What this task involves - Could you retype exactly the lines below between the one holding "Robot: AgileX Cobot" and the one holding "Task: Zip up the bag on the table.", inclusive, leaving out any pictures?

··· Extracted entries

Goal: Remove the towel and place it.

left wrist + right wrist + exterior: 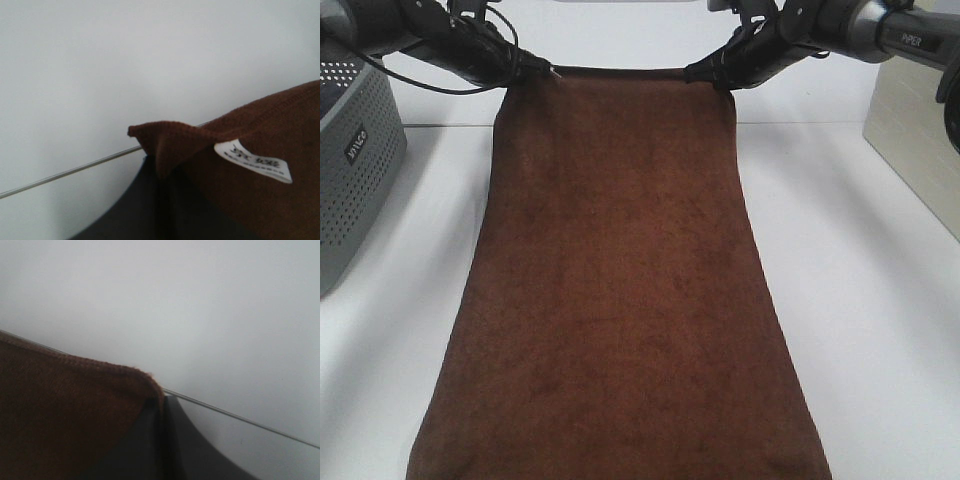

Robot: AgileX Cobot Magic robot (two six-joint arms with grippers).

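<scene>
The dark brown towel hangs stretched between my two grippers and drapes down toward the camera over the white table. My left gripper is shut on its upper left corner, beside a small white tag. That pinched corner of the towel sits between the dark fingers. At the upper right corner my right gripper is shut on the towel's edge, which disappears between its black fingers.
A grey perforated box stands at the left edge of the table. A beige box stands at the right. The white table shows on both sides of the towel, with a white wall behind.
</scene>
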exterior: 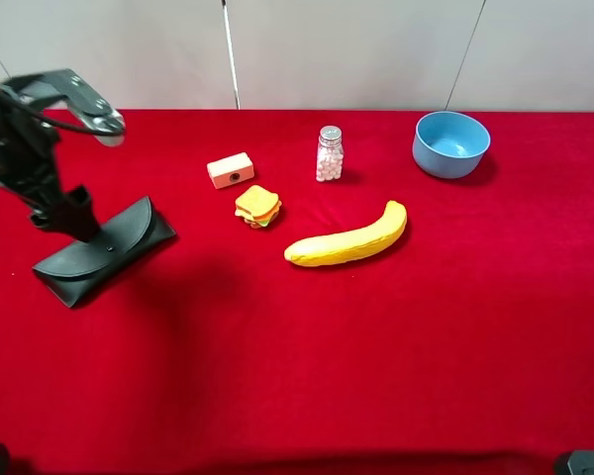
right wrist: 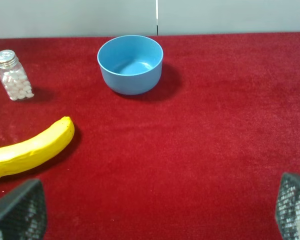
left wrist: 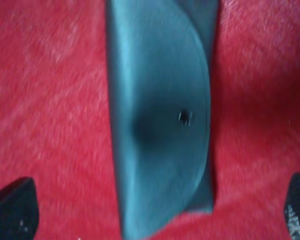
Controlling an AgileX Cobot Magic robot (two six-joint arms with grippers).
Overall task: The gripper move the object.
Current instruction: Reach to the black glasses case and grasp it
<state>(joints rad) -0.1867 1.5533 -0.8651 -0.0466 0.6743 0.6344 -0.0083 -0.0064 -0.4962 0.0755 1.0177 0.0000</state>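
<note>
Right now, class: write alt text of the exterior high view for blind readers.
A robot's black pincer hangs over a black glasses case at the left of a red table. A banana, toy sandwich, small box, bottle and blue bowl lie further right.

The high camera overlooks the whole table (exterior: 396,376), sharing the case (left wrist: 157,125) with the close, downward left wrist view and the bowl (right wrist: 130,63) ahead with the right one.
</note>
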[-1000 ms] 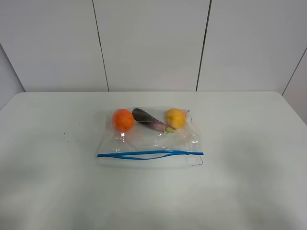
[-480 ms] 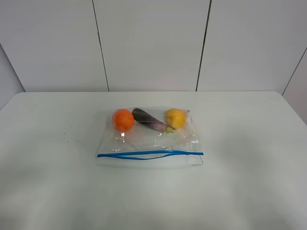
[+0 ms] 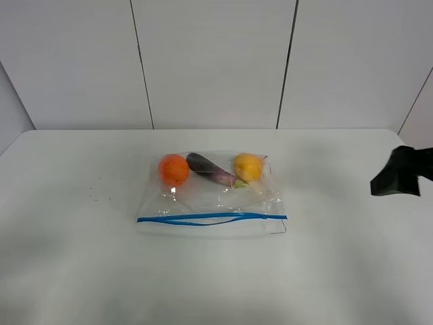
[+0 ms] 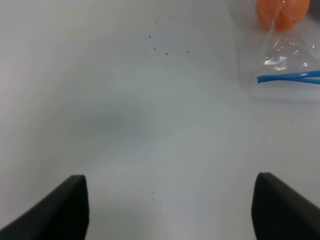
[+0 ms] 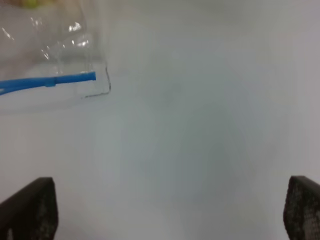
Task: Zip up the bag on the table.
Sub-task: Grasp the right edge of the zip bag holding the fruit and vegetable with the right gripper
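The clear bag (image 3: 211, 196) lies flat in the middle of the white table (image 3: 74, 264). An orange, a purple vegetable and a yellow fruit sit along its far side. Its blue seal strip (image 3: 211, 217) runs along the near edge and bows apart near the middle. My right gripper (image 3: 398, 175) shows as a dark shape at the right edge, well right of the bag. In the right wrist view the right gripper (image 5: 167, 212) is open over bare table, the strip's end (image 5: 47, 82) ahead. My left gripper (image 4: 170, 210) is open too, apart from the bag's corner (image 4: 285, 60).
White wall panels (image 3: 213, 61) rise behind the table's far edge. A few dark specks (image 3: 98, 191) dot the tabletop left of the bag, and the left wrist view shows these specks (image 4: 160, 47) too.
The right arm has come into the exterior high view from the right edge. The bag and its contents have not moved.
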Action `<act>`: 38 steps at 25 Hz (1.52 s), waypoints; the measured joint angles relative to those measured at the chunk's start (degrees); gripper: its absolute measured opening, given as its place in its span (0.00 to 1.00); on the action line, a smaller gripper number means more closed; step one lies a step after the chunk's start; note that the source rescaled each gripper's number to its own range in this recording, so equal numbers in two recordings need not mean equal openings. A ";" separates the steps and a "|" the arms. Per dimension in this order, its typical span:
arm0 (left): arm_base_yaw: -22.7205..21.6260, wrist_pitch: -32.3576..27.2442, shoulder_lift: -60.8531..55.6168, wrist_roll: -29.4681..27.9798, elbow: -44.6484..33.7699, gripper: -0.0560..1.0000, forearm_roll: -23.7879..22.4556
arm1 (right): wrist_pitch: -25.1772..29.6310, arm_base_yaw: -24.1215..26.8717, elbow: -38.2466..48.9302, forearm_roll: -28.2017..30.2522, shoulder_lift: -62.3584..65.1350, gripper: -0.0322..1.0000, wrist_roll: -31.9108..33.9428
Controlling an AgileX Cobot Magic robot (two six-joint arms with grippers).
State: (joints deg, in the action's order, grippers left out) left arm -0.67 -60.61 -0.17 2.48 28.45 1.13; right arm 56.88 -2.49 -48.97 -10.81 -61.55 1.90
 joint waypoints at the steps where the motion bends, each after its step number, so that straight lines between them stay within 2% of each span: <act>1: 0.00 0.00 0.00 0.00 0.00 1.00 0.00 | -0.58 0.00 -1.06 -0.66 -3.50 1.00 -0.56; 7: 0.00 0.00 0.00 0.00 0.00 1.00 0.00 | -6.36 0.00 -6.45 -7.73 -20.24 1.00 -8.16; 13: 0.00 0.00 0.00 0.00 0.00 1.00 0.00 | -12.89 0.00 -7.02 -21.69 -33.76 1.00 -22.80; 19: 0.00 0.00 0.00 0.00 0.00 1.00 0.00 | -13.97 0.00 -7.21 -39.10 -45.60 1.00 -40.67; 20: 0.00 0.00 0.00 0.00 0.00 1.00 0.00 | -13.97 0.00 -7.21 -39.10 -45.60 1.00 -40.67; 23: 0.00 0.00 0.00 0.00 0.00 1.00 0.00 | -12.09 0.00 -8.45 -47.54 -49.86 1.00 -49.85; 25: 0.00 0.00 0.00 0.00 0.00 1.00 0.00 | -10.92 0.00 -9.87 -51.52 -51.91 1.00 -53.33; 33: 0.00 0.00 0.00 0.00 0.00 1.00 0.00 | -2.50 0.18 -15.85 -55.61 -58.68 1.00 -58.73; 38: 0.00 0.00 0.00 0.00 0.00 1.00 0.00 | 3.48 3.96 -15.93 -59.31 -61.54 0.96 -61.28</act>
State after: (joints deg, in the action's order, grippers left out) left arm -0.67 -60.61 -0.17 2.48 28.45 1.13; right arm 60.35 1.47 -64.91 -70.11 -123.09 -59.38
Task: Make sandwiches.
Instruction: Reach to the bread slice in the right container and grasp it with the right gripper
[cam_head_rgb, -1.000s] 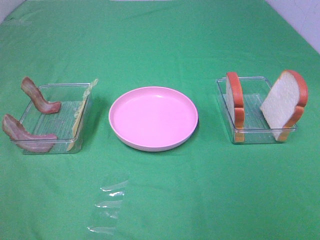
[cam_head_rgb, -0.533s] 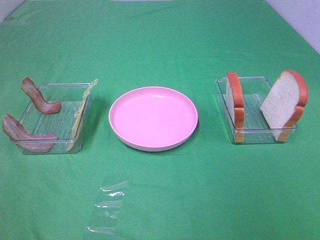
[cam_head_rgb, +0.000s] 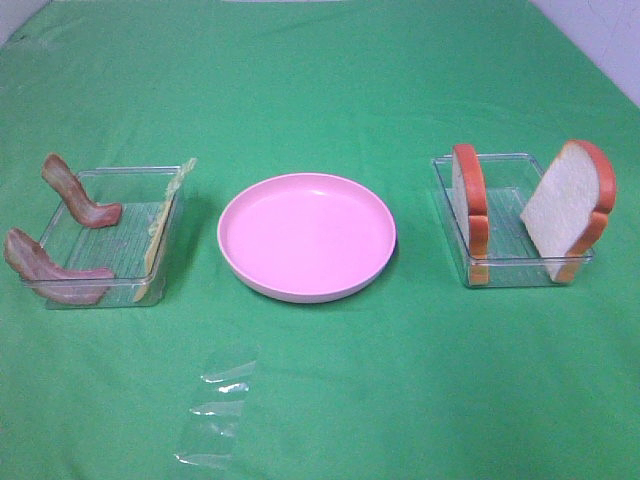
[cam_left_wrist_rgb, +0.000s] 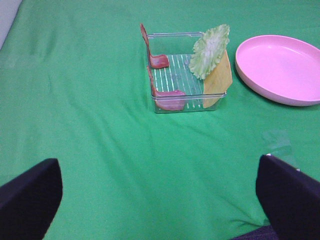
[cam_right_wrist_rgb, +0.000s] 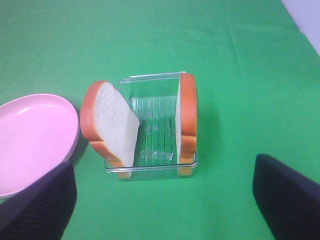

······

Result for this exercise -
Robot: AgileX Cobot Magic robot (two six-joint arms with grippers).

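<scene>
The dark brown towel hangs stretched between my two grippers and drapes down toward the camera over the white table. My left gripper is shut on its upper left corner, beside a small white tag. That pinched corner of the towel sits between the dark fingers. At the upper right corner my right gripper is shut on the towel's edge, which disappears between its black fingers.
A grey perforated box stands at the left edge of the table. A beige box stands at the right. The white table shows on both sides of the towel, with a white wall behind.
</scene>
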exterior: 
right wrist: 
left wrist: 
Controlling an AgileX Cobot Magic robot (two six-joint arms with grippers).
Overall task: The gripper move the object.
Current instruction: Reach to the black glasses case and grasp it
<state>(joints rad) -0.1867 1.5533 -0.8651 -0.0466 0.6743 0.6344 -0.0083 -0.0064 -0.4962 0.0755 1.0177 0.0000</state>
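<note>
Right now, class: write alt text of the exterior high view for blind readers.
A robot's black pincer hangs over a black glasses case at the left of a red table. A banana, toy sandwich, small box, bottle and blue bowl lie further right.

The high camera overlooks the whole table (exterior: 396,376), sharing the case (left wrist: 157,125) with the close, downward left wrist view and the bowl (right wrist: 130,63) ahead with the right one.
</note>
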[-1000 ms] 
[-480 ms] 
[+0 ms] 
[+0 ms] 
[+0 ms] 
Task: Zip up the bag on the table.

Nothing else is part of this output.